What is expected: In the data below, work out how many lines include the string "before". Only the number should be given.

Given information:
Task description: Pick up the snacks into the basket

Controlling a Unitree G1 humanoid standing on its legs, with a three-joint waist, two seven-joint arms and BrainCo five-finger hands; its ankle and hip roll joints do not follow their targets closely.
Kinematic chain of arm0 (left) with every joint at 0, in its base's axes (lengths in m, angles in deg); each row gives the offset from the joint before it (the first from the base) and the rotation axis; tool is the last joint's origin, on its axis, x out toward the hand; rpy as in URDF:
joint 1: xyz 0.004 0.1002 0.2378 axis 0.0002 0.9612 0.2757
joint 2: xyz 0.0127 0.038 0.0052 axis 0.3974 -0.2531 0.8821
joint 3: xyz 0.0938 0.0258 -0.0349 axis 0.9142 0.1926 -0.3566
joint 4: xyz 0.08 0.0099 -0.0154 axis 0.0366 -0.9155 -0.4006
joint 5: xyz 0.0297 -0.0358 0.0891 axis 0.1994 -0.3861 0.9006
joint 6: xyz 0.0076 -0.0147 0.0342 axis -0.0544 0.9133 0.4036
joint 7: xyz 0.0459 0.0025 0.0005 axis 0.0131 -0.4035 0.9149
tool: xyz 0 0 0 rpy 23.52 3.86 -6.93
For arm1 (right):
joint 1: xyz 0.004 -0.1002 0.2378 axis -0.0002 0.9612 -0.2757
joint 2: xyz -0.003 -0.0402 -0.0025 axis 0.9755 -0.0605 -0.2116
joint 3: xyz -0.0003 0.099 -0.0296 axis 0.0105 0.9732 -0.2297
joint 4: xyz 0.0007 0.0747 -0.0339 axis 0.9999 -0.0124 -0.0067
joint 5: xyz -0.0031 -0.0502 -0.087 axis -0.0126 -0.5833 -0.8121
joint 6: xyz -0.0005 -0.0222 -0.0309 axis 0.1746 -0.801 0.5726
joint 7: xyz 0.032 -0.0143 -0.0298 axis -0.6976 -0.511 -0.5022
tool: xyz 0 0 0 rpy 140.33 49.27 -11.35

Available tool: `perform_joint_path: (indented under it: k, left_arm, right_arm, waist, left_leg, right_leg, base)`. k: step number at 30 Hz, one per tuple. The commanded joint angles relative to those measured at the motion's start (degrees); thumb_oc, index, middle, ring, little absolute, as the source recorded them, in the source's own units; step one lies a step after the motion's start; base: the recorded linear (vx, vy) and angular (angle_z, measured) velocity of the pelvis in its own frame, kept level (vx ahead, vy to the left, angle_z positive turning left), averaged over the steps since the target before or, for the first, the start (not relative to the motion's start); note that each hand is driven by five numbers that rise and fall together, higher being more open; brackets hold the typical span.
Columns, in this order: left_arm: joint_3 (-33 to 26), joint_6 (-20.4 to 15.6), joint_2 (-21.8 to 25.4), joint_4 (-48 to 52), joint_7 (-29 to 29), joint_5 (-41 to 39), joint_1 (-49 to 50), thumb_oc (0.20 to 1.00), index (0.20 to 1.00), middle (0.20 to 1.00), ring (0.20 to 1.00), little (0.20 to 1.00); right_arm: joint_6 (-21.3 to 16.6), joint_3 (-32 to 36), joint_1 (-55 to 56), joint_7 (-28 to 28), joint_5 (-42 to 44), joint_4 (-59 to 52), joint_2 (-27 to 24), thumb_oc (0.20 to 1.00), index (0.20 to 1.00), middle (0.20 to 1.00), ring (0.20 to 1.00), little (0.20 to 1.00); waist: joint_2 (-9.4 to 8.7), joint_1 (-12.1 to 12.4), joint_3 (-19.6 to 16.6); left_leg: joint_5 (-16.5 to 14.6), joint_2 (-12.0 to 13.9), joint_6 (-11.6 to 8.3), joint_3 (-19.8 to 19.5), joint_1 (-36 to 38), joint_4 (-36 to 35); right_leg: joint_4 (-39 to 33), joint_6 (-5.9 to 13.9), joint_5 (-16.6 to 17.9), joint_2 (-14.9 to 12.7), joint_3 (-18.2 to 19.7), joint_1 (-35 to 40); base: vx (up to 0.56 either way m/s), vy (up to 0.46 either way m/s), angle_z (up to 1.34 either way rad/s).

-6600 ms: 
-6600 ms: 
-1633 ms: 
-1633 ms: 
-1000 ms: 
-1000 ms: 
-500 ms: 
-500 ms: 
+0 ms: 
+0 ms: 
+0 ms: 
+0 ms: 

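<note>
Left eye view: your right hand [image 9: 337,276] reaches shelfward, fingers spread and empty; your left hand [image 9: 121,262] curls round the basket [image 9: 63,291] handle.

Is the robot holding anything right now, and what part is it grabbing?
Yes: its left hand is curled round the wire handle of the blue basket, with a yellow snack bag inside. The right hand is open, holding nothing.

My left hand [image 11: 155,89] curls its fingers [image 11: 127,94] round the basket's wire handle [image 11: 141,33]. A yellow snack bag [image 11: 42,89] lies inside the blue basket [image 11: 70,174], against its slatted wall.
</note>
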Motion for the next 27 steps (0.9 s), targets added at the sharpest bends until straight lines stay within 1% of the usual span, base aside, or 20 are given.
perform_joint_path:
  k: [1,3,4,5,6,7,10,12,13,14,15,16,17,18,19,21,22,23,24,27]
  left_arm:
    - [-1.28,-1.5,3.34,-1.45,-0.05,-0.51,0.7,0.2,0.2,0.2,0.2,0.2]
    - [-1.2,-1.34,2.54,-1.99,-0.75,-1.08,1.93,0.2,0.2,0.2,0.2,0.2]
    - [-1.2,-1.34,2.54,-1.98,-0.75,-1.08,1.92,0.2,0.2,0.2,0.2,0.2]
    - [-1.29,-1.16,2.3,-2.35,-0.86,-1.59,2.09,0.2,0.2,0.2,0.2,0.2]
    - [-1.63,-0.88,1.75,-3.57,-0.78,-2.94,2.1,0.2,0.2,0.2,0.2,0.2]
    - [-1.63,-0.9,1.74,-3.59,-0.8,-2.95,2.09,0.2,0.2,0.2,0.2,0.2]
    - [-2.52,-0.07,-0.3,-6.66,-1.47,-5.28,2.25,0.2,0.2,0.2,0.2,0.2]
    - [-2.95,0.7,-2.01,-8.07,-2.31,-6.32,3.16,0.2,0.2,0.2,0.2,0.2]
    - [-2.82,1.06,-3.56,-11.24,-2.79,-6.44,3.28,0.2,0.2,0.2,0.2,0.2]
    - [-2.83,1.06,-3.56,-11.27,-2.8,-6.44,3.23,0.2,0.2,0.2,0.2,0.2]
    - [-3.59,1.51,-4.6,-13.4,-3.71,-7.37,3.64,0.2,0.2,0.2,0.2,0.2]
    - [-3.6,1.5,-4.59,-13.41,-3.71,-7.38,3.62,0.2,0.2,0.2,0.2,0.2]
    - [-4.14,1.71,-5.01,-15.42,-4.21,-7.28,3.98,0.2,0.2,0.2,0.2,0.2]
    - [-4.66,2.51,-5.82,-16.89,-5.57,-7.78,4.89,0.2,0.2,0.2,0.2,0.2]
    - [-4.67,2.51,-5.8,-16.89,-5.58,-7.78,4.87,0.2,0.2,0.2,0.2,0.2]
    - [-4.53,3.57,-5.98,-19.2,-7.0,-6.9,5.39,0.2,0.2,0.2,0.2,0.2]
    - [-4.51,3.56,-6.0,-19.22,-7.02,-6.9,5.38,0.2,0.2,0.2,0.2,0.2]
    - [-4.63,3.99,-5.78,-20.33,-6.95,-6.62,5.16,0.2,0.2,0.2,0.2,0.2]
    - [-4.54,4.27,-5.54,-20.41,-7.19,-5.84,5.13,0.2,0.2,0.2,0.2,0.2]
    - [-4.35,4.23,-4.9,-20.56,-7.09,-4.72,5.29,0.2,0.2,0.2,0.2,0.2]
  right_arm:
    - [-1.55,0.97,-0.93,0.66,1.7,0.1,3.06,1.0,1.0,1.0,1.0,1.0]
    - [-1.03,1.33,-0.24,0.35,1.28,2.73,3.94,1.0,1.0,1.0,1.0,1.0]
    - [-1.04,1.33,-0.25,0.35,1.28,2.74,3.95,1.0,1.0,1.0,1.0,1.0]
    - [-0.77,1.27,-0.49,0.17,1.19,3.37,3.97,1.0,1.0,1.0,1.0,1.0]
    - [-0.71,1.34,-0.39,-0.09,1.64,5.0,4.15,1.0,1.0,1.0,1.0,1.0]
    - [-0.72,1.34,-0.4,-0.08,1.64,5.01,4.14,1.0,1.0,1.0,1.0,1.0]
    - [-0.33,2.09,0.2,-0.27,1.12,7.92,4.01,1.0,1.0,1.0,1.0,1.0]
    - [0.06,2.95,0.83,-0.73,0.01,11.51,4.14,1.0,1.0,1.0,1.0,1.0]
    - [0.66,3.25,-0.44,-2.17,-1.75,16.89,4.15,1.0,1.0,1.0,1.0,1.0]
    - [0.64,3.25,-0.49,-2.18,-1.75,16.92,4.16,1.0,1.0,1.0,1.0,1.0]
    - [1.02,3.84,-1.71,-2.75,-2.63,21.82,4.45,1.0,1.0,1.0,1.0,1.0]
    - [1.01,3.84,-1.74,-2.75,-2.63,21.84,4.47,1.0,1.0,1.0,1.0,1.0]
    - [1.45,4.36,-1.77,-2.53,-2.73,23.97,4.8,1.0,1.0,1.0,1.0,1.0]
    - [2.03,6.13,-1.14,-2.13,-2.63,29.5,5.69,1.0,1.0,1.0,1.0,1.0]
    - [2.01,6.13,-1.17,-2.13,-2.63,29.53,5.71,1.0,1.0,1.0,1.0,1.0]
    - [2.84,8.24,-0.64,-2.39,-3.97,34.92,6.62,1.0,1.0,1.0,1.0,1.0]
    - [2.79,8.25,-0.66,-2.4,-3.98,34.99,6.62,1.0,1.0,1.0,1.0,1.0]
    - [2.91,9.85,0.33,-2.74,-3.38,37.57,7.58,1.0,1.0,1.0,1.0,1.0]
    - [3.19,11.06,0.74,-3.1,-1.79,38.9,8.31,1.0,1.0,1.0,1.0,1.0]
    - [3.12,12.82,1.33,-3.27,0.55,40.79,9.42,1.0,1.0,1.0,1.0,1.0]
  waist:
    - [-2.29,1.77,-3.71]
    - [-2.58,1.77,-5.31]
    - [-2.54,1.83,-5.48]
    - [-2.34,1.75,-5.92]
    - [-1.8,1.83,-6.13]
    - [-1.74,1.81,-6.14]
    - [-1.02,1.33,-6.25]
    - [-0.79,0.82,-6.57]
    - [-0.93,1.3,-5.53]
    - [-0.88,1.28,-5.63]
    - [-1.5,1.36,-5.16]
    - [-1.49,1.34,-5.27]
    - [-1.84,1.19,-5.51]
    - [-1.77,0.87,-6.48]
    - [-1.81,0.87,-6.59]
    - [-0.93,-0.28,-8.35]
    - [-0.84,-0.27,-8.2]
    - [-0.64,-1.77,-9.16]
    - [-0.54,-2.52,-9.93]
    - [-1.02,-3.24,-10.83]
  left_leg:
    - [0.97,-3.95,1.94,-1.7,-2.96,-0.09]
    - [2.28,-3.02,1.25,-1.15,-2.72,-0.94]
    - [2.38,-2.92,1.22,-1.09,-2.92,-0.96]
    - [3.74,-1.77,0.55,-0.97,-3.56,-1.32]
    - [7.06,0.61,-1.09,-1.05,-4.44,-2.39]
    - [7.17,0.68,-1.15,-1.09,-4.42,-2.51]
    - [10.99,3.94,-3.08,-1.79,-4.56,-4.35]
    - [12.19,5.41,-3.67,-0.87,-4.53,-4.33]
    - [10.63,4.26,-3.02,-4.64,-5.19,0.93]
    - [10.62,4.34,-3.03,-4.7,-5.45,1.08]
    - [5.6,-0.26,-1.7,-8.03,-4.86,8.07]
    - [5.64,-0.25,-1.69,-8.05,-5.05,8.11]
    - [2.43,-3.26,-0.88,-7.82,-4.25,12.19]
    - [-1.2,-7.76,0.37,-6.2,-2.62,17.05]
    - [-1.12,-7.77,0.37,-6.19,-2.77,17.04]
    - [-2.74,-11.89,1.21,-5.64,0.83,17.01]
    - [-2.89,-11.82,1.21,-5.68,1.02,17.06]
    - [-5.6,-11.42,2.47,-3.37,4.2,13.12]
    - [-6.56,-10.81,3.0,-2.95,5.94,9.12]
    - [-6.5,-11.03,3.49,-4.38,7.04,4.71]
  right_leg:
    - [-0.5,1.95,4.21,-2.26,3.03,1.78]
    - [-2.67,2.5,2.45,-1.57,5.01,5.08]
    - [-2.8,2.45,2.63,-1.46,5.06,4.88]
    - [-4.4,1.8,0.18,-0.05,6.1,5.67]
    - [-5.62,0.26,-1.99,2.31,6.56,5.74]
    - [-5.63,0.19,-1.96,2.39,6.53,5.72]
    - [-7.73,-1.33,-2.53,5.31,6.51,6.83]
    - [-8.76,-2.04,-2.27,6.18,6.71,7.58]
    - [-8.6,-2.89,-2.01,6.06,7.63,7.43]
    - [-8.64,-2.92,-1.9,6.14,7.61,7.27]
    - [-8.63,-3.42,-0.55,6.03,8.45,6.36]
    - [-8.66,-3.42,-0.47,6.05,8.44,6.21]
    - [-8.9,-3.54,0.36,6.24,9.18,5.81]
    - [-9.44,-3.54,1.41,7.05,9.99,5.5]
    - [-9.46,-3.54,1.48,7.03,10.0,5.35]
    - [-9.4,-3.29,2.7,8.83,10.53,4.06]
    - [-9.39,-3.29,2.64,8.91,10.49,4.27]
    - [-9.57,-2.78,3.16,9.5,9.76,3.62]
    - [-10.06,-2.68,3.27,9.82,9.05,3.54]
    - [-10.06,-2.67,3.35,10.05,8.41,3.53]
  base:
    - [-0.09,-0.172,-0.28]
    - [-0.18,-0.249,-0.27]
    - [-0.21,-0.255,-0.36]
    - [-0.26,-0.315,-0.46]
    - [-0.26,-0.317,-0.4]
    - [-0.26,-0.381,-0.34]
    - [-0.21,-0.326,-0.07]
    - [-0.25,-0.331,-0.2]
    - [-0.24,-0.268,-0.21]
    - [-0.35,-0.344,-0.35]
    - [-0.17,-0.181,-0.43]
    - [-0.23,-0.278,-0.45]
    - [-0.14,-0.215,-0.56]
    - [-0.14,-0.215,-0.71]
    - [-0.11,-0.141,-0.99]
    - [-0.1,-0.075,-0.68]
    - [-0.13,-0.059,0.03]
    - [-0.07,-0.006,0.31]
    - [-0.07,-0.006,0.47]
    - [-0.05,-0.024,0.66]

Solution to the exercise: 2